Selon ce journaliste, l'opération Source de paix lancée par la Turquie en octobre 2019 semble avoir atteint deux objectifs : établir sa présence militaire dans le nord-est de la Syrie et prouver que les États-Unis ne se lèveraient pas pour protéger les Kurdes.

Concernant la situation à Idlib, le journaliste Yetkin a déclaré que les forces américaines ne s'impliqueraient pas directement dans le conflit d'Idlib, mais qu'elles soutiendraient Ankara dans de nombreux domaines, allant de la fourniture de renseignements à l'équipement spécial en cas de besoin.

La Turquie a déjà demandé aux États-Unis de déployer deux batteries de missiles Patriot à sa frontière sud afin de riposter à toute future attaque de l'armée syrienne soutenue par la Russie. Al-Monitor, citant des sources, indique que la Turquie pourrait déployer jusqu'à 45 000 soldats dans la région en peu de temps, alors que « ni la Russie ni la Syrie n'en ont la capacité ».

La leçon évidente

On peut dire que la situation actuelle à Idlib est très complexe, marquée par la coexistence de coopération, de contradictions et de conflits entre les États-Unis et la Turquie, entre la Turquie et la Russie, et entre la Russie et les États-Unis. Cependant, le rôle de la Russie en tant que médiateur et garant des négociations s'est accru (pour les Kurdes) suite au soutien apporté par les États-Unis à l'opération Source de paix menée par la Turquie.

De plus, le fossé grandissant entre Moscou et Ankara signifie que la Russie sera davantage encline à coopérer avec les Kurdes, ce qui pourrait déboucher sur une solution avantageuse pour ces derniers. Les tensions croissantes à Idlib entre la Russie et la Turquie évoluent désormais « dans le pire des scénarios », a déclaré Elena Suponina, spécialiste du Moyen-Orient, à Bloomberg. En fournissant une couverture aérienne à l'armée syrienne, la Russie a démontré qu'elle était prête à réagir durement si la Turquie ne faisait pas preuve de retenue, a-t-elle ajouté.

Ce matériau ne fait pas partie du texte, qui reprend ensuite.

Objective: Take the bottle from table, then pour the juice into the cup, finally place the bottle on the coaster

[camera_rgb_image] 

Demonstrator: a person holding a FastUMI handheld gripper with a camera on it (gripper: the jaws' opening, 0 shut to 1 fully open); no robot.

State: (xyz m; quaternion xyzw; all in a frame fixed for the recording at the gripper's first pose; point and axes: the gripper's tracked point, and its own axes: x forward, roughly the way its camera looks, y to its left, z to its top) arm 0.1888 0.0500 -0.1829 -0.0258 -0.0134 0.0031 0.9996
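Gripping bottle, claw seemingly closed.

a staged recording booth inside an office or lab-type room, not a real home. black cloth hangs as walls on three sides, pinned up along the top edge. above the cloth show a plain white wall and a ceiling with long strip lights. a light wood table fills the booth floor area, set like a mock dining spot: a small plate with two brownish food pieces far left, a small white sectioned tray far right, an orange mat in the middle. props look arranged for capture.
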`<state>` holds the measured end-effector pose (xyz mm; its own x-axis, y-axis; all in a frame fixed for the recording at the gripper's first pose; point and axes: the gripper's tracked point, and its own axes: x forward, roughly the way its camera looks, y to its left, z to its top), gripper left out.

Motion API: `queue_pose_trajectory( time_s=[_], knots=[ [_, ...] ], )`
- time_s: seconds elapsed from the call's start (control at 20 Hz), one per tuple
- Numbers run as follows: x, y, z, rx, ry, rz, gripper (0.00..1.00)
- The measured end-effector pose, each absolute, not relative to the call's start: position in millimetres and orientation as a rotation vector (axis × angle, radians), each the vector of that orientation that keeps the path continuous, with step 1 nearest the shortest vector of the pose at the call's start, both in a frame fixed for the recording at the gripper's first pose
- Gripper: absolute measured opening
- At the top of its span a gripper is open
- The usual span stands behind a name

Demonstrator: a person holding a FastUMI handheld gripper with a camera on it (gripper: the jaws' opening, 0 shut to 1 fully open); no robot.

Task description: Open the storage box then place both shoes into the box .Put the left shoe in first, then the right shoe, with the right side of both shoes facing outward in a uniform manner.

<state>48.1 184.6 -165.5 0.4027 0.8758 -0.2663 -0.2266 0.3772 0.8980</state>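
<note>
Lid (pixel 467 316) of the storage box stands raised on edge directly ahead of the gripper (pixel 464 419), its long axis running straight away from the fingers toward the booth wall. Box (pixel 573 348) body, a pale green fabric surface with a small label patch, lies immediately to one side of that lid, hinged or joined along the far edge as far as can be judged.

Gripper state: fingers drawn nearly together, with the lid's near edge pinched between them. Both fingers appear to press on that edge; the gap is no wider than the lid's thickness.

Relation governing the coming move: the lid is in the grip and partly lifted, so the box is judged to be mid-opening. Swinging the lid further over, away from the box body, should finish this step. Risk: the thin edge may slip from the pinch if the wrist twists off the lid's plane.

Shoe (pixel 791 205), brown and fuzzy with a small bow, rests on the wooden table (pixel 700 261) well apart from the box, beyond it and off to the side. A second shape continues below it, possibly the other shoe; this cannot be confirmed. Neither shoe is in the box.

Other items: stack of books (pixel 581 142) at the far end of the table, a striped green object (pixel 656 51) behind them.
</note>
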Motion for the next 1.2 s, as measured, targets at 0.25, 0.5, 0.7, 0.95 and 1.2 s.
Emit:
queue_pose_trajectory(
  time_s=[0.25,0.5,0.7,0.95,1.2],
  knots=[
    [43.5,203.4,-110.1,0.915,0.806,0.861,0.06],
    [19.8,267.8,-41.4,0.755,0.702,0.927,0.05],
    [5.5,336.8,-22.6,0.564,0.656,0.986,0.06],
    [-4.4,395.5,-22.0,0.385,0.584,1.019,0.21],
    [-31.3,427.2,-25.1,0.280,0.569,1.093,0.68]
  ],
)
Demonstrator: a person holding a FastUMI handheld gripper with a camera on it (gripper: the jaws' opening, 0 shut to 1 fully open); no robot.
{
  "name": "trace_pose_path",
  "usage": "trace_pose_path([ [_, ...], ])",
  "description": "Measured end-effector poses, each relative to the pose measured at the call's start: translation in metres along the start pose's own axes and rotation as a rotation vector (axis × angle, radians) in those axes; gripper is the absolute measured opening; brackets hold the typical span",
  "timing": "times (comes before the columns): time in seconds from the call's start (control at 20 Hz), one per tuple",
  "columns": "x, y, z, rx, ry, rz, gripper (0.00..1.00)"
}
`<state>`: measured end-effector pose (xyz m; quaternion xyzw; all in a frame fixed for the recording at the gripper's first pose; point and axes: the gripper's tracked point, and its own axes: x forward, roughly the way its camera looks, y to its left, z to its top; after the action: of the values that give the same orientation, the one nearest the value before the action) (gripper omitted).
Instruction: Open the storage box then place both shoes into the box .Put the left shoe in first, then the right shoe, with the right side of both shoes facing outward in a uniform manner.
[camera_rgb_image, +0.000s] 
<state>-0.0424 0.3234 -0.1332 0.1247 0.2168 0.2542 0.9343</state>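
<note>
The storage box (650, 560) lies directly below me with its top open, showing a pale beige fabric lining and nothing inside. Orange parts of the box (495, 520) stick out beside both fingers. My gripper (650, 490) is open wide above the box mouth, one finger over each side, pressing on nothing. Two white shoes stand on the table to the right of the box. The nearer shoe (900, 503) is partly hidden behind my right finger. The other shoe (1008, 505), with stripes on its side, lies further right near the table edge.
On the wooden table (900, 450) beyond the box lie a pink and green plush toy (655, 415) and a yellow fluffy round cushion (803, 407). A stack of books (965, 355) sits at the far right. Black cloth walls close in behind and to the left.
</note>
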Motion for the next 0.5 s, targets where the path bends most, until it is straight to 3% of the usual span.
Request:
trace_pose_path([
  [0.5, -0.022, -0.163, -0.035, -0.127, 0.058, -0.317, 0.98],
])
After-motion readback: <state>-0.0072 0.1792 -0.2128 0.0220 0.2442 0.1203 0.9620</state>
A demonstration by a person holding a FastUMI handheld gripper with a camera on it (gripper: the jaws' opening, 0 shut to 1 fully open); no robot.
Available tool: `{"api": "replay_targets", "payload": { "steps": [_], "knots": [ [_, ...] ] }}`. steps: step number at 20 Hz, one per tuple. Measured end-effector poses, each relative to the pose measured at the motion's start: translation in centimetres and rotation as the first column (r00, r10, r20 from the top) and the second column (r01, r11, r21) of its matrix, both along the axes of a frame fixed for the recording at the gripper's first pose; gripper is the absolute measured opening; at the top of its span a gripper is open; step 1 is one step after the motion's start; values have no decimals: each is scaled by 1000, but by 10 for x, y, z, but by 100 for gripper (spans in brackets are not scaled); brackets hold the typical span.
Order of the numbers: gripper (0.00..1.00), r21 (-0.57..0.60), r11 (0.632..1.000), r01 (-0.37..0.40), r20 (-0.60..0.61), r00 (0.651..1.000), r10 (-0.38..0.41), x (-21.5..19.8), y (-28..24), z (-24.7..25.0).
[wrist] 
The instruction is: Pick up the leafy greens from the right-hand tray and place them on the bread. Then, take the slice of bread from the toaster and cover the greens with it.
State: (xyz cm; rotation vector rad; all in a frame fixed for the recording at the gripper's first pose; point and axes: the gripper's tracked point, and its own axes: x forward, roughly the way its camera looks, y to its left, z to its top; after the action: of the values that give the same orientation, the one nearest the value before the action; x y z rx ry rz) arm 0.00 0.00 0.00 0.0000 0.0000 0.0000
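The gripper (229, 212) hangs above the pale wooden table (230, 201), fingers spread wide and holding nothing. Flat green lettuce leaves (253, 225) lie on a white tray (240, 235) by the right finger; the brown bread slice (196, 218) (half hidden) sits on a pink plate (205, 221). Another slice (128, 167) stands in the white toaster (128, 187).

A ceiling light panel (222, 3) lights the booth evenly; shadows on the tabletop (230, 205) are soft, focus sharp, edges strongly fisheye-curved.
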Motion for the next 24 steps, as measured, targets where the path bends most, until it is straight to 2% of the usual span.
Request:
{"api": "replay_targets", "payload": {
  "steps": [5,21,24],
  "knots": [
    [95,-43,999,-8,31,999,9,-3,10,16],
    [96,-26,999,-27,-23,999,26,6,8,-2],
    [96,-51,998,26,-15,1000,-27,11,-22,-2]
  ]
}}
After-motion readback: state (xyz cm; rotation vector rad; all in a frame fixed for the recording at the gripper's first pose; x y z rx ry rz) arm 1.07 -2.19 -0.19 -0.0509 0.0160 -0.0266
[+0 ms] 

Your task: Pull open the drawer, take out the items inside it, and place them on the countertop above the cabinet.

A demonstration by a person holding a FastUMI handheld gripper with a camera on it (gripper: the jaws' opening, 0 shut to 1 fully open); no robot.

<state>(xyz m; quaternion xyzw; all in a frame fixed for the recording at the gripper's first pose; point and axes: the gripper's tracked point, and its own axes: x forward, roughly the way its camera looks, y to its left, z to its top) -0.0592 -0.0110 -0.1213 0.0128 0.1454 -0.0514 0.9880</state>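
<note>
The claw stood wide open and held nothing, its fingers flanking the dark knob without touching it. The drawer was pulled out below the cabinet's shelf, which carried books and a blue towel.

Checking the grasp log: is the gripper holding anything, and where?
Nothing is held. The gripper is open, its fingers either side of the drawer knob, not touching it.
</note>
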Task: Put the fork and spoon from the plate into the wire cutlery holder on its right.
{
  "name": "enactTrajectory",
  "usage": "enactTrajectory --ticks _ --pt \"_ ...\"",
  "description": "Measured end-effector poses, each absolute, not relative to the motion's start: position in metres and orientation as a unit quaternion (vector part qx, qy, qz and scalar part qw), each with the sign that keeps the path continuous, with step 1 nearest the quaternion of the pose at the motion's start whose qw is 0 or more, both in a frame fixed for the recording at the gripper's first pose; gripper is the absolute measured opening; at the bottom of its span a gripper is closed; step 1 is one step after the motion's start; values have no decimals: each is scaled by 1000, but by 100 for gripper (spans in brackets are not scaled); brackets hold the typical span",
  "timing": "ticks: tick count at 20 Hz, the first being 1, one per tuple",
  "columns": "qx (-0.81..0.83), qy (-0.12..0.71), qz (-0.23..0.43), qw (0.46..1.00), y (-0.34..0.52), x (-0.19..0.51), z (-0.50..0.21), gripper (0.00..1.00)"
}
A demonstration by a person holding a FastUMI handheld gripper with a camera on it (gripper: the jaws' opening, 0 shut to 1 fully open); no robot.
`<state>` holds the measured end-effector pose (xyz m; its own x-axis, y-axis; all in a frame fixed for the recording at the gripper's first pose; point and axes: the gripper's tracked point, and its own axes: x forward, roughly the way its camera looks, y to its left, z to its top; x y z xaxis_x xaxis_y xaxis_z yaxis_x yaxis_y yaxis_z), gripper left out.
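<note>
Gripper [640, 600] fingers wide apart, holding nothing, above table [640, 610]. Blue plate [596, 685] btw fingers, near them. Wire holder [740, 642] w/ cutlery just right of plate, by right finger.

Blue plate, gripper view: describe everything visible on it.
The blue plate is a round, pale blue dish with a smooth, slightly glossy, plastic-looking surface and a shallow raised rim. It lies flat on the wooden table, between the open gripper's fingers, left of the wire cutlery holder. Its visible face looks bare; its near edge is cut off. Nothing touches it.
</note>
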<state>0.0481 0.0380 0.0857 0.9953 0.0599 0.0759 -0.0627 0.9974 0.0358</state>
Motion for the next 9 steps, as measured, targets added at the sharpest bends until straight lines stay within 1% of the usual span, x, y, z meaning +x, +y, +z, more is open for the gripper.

Il est toutefois encore trop tôt pour évoquer les perspectives de coopération entre la Russie et les Kurdes, car on ne peut exclure que la Russie ne souhaite pas s'engager dans une confrontation ouverte avec la Turquie, la relation russo-turque étant d'une importance stratégique et étroitement liée aux intérêts des deux parties. Par ailleurs, la Russie a tiré une leçon manifeste des États-Unis. C'est l'incohérence de la politique américaine – un pays qui coopère avec deux rivaux de longue date, la Turquie et les Kurdes – qui a conduit Washington à perdre simultanément deux alliés importants et à voir son influence en Syrie diminuer.